Configuration¶

After installation is complete, EnTAP must be configured for use. This stage will simply download and configure the necessary databases for full functionality. Configuration can be ran at anytime by a user or the system admin if they would like to update databases. It is in the installation section because it might be a bit easier to setup common databases beforehand that can be shared by multiple users.

I’ll break this up into two sections, Ini File and Usage. The Ini File section will just describe how to ensure EnTAP is reading from the correct paths, which can be easily changed in the entap_config.ini (more on that later!). It will also go over the directories included in the installation. The Usage sections will go over the basic usage during the Configuration stage of EnTAP and how to setup reference databases.

Ini File¶

From here on out, the “execution”, or “EnTAP”, directory will refer to the directory containing the EnTAP install (or binary file). Typically, this will just be at the root directory that was downloaded from the repository. All paths mentioned in this documentation will be relative to this directory.

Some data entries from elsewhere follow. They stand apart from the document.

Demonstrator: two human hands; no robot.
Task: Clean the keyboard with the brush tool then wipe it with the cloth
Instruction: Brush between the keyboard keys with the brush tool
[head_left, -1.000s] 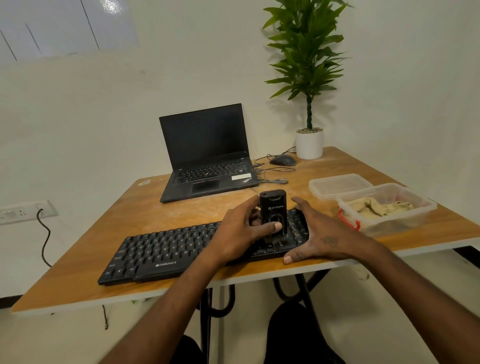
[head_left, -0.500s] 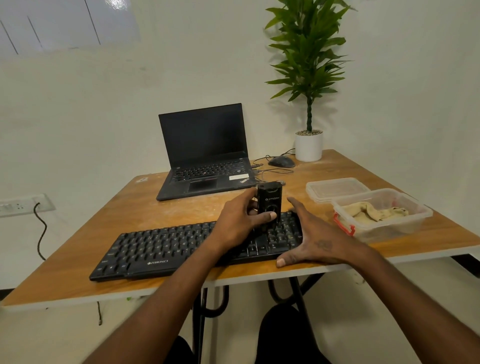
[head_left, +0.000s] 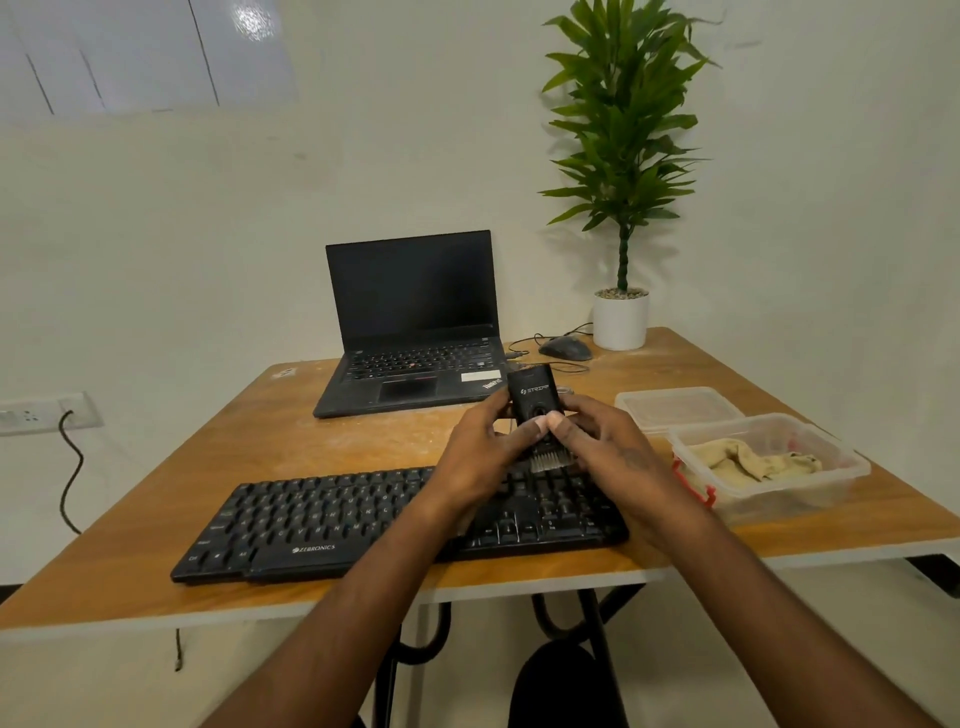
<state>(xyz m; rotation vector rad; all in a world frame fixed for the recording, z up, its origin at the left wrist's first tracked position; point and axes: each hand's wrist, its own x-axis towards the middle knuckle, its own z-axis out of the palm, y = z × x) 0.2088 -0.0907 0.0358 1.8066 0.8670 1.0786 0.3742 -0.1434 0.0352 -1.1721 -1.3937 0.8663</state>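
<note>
A black keyboard (head_left: 332, 525) lies along the near edge of the wooden table (head_left: 322, 441). Above its right part both hands hold a black brush tool (head_left: 535, 397) upright, its grey bristles pointing down, clear of the keys. My left hand (head_left: 483, 452) grips the tool from the left with the thumb on its front. My right hand (head_left: 597, 452) grips it from the right, thumb meeting the left thumb. A beige cloth (head_left: 753, 460) lies crumpled in a clear plastic box (head_left: 831, 486) at the right.
A black laptop (head_left: 415, 322) stands open behind the keyboard. A mouse (head_left: 565, 348) with its cable and a potted plant (head_left: 621, 317) sit at the back right. The box's clear lid (head_left: 675, 408) lies flat behind the box. The table's front edge is close.
The brush tool has been lifted off the keyboard's right end. My right hand left the table beside the keyboard and rose to take hold of the tool together with my left hand.
</note>
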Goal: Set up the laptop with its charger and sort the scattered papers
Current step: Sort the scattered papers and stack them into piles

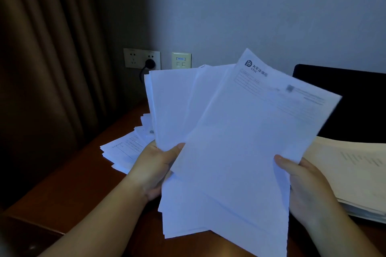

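I hold a fanned stack of white papers (225,148) upright over the wooden desk (79,181). My left hand (154,169) grips the stack's left edge, thumb on the front. My right hand (307,190) grips the right edge of the front sheet, a printed form with a logo at its top. More loose papers (125,148) lie scattered on the desk behind my left hand. The dark open laptop lid (344,102) stands at the right, behind the sheets. A black charger plug (150,64) sits in the wall socket, and its cable drops behind the papers.
A cream pile of documents (355,175) lies on the desk at the right, in front of the laptop. Brown curtains (48,58) hang at the left. A second wall plate (181,60) sits beside the power socket. The desk's edge runs along the lower left.
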Action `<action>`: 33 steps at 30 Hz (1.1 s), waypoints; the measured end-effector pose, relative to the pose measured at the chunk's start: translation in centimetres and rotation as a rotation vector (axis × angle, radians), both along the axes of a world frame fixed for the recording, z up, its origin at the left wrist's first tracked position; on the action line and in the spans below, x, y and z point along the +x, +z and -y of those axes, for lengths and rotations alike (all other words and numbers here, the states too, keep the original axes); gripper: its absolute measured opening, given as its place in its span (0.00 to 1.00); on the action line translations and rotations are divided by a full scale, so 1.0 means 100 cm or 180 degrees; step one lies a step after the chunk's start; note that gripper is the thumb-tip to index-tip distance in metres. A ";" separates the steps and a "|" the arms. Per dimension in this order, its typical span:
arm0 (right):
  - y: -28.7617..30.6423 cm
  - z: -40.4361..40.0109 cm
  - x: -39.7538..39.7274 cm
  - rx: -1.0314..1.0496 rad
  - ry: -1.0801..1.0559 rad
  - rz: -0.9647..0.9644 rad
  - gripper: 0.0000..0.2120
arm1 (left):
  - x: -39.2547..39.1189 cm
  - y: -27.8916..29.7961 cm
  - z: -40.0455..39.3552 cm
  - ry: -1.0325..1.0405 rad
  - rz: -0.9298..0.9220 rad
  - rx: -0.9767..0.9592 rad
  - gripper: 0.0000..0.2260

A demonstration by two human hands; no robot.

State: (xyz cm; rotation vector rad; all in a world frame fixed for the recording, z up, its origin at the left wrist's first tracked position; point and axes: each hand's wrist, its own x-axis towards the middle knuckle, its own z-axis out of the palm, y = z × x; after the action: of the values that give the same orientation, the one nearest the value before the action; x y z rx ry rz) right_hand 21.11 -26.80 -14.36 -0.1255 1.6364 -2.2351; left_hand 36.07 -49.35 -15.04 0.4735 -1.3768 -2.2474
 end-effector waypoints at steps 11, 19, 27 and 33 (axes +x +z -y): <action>0.000 0.000 -0.001 0.0297 -0.0918 -0.0296 0.12 | 0.002 0.001 0.006 0.0211 0.0182 0.0197 0.14; -0.001 -0.001 -0.001 0.0232 -0.0080 -0.0361 0.14 | 0.003 0.005 -0.002 -0.0062 0.0213 -0.0169 0.07; -0.002 -0.001 0.005 0.0835 -0.0522 -0.1250 0.14 | 0.003 0.005 -0.003 0.0151 0.0374 -0.0234 0.13; -0.005 -0.003 0.003 0.0791 -0.0637 -0.1262 0.13 | 0.003 0.008 -0.001 0.0139 0.0427 -0.0172 0.10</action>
State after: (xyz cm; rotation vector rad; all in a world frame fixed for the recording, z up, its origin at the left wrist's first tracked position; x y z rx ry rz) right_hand 21.40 -26.49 -14.83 -0.3744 2.2096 -2.2281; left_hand 36.42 -49.28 -14.27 0.6398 -1.4745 -2.1718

Why is this important? EnTAP relies on several accompanying software packages and databases in order to run properly. Correct recognition of these paths is crucial and, as such, needed an entire section! The entap_config.ini is the answer to this pathing issue. It contains all of the necessary paths required for EnTAP (among many other commands) to run and can be configured as seen fit.

When a user is trying to execute EnTAP, they must specify the path to this ini file with the ini flag. By default, the ini file comes with some preset paths based on the installation directory. However, these should be checked for validity. If the ini file is not specified and there is not one in the working directory, an empty entap_config.ini will be generated with the following presets for execution paths. The ini file contains many other commands, but only the execution paths are required for configuration (specifically DIAMOND), so I will get to the others later on.

diamond-exe=/EnTAP/libs/diamond-2.1.8/bin/diamond

rsem-sam-validator=/EnTAP/libs/RSEM-1.3.0/rsem-sam-validator

rsem-calculate-expression=/EnTAP/libs/RSEM-1.3.3/rsem-calculate-expression

rsem-prepare-reference=/EnTAP/libs/RSEM-1.3.3/rsem-prepare-reference

rsem-convert-sam-for-rsem=/EnTAP/libs/RSEM-1.3.3/convert-sam-for-rsem

genemarkst-exe=/EnTAP/libs/gmst_linux_64/gmst.pl

transdecoder-long-exe=EnTAP/libs/TransDecoder-v5.7.1/TransDecoder.LongOrfs

transdecoder-predict-exe=EnTAP/libs/TransDecoder-v5.7.1/TransDecoder.Predict

interpro_exe_path=interproscan.sh

If something is globally installed, such as “interproscan-exe” above, put how you’d normally run the software after the ‘=’. As an example, running DIAMOND through a global installation may simply be “diamond”. The Ini File line for DIAMOND will simply read:

diamond-exe=diamond

Warning

Be sure to at least set the DIAMOND path before moving on

Below is a sample ini file with all of the defaults that should be included in the EnTAP repository.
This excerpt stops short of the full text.